Charlottesville and Houston

I may get into some trouble for this post.
Maybe it’s too soon.

But I can’t help but notice a strange pattern in the church lately. When the riots in Charlottesville broke out, some churches said very little from the pulpit. That was fine. It happens. We’ve been here before. Nothing new. But when Hurricane Harvey hit, churches found their voice again and had much more to say all of a sudden.

I am in no way, shape or form saying that we should ignore Houston in favor of Charlottesville. I’m simply noticing a pattern the church falls into.

When disaster hits, we donate and pray. Because that’s very tangible. It’s simple. We know how to do that. But when injustice hits, you can’t donate it away. It’s complicated. It’s messy. And we don’t know what to do. So we don’t do anything.

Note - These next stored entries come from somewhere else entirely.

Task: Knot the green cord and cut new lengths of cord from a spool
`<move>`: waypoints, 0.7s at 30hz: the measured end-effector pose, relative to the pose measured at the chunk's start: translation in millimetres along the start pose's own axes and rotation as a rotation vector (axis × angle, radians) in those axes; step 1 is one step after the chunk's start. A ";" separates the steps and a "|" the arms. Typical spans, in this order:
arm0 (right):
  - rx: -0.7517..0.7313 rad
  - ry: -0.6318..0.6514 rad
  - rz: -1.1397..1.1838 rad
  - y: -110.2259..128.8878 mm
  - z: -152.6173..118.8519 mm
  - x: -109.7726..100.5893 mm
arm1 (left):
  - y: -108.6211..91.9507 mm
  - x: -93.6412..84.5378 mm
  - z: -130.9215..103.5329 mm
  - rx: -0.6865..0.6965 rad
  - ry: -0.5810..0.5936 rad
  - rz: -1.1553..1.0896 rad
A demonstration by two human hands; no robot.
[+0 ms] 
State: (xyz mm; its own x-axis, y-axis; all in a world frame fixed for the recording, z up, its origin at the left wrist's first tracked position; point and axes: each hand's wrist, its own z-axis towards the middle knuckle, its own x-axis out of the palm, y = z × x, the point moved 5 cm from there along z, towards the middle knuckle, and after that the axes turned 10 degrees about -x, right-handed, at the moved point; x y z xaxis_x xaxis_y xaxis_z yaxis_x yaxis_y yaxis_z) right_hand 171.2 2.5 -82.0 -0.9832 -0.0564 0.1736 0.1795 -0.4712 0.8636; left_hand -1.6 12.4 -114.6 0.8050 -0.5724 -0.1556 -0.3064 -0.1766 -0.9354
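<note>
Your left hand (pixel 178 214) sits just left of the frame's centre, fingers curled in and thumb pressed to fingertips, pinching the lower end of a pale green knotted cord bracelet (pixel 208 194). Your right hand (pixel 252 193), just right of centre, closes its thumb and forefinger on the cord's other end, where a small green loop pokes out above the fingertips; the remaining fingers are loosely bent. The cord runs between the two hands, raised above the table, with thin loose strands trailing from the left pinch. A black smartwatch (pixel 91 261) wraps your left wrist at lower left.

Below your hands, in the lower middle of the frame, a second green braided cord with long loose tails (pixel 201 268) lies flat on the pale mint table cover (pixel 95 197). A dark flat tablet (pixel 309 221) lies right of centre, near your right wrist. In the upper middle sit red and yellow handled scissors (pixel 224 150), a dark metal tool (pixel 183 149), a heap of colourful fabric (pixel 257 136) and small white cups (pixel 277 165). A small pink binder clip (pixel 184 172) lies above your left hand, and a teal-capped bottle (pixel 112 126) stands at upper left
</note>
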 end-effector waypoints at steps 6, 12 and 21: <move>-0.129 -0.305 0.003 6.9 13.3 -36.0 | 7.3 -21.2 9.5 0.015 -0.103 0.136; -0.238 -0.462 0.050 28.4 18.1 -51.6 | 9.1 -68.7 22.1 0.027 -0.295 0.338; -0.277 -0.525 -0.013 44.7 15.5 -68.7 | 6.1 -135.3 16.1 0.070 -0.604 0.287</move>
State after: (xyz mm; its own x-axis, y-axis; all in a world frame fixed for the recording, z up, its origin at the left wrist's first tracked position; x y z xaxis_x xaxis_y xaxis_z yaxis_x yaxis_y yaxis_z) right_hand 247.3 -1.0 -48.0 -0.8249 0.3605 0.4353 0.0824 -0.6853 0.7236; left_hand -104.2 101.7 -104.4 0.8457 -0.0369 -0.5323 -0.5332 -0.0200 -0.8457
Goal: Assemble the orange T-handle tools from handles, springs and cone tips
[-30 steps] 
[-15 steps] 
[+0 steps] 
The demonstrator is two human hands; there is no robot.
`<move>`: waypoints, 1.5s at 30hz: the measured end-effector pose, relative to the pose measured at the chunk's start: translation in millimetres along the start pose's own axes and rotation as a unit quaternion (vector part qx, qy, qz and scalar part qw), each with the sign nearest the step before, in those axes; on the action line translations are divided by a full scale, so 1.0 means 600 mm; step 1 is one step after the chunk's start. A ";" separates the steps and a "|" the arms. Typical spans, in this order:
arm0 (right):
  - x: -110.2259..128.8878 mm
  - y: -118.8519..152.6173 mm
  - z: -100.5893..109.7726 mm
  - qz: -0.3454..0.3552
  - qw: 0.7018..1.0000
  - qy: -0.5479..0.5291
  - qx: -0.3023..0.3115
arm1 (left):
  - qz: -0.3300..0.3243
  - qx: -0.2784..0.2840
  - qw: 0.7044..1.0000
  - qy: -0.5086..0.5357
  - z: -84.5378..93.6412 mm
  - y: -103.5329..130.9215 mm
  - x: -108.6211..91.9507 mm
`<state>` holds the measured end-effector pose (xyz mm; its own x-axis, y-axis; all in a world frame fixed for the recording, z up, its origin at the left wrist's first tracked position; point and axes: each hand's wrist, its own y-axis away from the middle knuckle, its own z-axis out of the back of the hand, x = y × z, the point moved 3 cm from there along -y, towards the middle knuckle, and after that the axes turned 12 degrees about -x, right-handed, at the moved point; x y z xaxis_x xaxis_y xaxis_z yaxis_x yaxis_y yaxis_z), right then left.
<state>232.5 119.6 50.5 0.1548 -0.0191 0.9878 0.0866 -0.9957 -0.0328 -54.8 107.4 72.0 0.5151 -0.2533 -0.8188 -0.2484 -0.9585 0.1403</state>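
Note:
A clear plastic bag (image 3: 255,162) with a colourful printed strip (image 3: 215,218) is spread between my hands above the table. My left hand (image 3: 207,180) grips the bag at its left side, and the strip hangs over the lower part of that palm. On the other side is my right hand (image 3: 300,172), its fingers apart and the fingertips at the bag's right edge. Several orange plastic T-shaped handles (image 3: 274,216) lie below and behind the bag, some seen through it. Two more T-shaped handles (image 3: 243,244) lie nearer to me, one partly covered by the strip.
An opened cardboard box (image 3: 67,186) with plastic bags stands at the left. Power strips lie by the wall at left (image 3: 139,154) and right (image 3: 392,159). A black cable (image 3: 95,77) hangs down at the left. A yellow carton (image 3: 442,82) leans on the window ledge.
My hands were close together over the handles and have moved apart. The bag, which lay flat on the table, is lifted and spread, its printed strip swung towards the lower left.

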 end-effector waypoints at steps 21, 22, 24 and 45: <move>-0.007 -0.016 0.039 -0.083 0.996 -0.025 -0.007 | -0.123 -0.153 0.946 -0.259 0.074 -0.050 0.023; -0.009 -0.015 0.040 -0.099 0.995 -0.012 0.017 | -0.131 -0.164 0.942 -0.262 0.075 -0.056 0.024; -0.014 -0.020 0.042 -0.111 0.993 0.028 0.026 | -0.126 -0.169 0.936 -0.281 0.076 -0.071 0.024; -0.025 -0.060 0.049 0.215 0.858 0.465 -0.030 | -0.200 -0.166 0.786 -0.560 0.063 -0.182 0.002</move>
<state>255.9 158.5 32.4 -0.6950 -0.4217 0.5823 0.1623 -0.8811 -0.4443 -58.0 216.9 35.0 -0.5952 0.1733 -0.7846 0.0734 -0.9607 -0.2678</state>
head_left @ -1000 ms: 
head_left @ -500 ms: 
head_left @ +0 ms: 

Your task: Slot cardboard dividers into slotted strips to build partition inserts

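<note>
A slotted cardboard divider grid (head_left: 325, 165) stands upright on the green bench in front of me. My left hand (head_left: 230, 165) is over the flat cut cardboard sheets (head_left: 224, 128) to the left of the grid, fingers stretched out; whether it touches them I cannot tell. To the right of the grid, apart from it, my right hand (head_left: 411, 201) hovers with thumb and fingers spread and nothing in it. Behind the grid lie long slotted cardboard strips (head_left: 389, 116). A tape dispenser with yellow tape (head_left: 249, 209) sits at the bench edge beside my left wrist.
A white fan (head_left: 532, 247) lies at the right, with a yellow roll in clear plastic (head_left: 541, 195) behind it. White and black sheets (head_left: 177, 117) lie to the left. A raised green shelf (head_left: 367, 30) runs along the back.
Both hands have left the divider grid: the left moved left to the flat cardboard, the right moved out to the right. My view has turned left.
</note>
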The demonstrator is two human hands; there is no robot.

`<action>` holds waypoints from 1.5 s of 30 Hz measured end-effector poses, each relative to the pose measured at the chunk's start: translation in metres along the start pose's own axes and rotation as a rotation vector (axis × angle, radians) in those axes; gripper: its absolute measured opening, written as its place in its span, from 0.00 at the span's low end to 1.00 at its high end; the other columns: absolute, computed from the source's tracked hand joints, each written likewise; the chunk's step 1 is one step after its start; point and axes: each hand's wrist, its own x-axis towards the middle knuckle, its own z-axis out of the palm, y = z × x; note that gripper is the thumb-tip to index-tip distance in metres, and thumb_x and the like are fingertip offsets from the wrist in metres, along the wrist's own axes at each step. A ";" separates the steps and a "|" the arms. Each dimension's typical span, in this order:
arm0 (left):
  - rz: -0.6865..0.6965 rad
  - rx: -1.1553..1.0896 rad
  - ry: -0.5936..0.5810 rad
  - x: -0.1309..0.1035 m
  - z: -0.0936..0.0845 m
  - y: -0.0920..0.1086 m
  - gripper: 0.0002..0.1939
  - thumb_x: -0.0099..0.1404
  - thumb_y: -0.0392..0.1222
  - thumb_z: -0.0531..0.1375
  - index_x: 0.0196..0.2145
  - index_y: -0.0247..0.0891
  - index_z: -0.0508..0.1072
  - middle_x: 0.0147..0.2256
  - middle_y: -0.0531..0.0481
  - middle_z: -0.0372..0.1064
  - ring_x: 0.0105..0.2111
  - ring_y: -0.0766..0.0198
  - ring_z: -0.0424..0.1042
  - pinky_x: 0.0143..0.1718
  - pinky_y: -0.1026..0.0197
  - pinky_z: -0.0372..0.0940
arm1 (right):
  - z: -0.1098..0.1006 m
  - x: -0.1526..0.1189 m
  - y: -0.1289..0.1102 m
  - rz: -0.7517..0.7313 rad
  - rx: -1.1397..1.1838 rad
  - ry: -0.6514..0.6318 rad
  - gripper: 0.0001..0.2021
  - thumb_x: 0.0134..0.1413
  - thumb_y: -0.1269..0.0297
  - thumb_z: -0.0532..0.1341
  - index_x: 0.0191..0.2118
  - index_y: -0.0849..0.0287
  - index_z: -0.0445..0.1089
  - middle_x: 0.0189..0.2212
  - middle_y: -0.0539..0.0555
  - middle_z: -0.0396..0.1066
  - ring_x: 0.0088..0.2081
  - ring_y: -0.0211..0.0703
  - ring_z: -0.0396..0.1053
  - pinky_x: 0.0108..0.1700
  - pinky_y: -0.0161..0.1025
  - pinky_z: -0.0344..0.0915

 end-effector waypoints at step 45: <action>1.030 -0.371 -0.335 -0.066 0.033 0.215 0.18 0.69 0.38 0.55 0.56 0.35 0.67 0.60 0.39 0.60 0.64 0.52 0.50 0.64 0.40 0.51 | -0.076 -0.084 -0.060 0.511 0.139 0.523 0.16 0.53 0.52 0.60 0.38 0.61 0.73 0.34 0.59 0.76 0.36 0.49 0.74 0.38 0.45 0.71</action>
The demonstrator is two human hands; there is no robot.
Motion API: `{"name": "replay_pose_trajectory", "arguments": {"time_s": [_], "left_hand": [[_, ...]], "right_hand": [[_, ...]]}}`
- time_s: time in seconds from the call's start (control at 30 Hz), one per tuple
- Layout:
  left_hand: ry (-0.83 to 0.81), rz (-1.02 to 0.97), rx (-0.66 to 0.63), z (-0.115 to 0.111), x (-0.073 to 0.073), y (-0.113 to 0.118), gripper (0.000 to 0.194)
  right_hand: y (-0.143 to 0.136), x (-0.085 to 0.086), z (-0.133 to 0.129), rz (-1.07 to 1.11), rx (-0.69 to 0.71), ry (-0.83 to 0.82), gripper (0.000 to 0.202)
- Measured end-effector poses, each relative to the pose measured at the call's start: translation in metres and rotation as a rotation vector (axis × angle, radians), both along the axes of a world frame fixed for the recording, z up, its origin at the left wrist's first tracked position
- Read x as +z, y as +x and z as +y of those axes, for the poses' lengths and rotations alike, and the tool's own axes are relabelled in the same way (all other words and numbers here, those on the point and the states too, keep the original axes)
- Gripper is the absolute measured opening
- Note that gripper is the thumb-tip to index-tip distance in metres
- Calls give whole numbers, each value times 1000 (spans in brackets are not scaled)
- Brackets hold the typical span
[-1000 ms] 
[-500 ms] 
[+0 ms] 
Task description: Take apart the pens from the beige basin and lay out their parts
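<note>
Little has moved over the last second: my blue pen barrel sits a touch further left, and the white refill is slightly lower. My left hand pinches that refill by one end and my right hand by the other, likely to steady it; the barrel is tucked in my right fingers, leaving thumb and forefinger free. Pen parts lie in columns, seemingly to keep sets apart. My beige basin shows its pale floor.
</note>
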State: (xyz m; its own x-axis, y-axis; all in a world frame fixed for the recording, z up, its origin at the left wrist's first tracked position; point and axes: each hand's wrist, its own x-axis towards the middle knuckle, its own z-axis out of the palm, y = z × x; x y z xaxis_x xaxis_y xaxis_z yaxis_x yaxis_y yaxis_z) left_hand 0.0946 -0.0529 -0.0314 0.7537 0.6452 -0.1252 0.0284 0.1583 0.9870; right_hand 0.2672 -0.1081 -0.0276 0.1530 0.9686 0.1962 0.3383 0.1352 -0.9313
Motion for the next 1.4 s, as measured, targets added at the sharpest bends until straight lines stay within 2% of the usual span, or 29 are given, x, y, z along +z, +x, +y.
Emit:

It seems that we like to know that we can fix things or at least feel like we can fix things. So when something is unfixable, we tend to ignore it and hope it goes away. Justice is like a woman who gets hurt—she doesn’t want to be fixed; she wants to be listened to.

So I suggest the following response. When disaster hits, we donate and pray. When injustice hits, we dialogue and pray. We don’t always know what to say. Injustice is the fart in the room that no one knows how to respond to. And all it takes is one person saying, “This stinks!” It’ll feel awkward, it’ll be weird, but everyone’s thinking it. And once the ball gets rolling, we can get the conversation started. We don’t always know what to say. So we ask questions. We listen. But we don’t try to fix and we don’t ignore it when we can’t fix it.

All disasters matter—no pun intended. Whether it’s a white supremacist riot or a hurricane, everything deserves time and attention from the church—whether it’s easy or hard, clean or messy.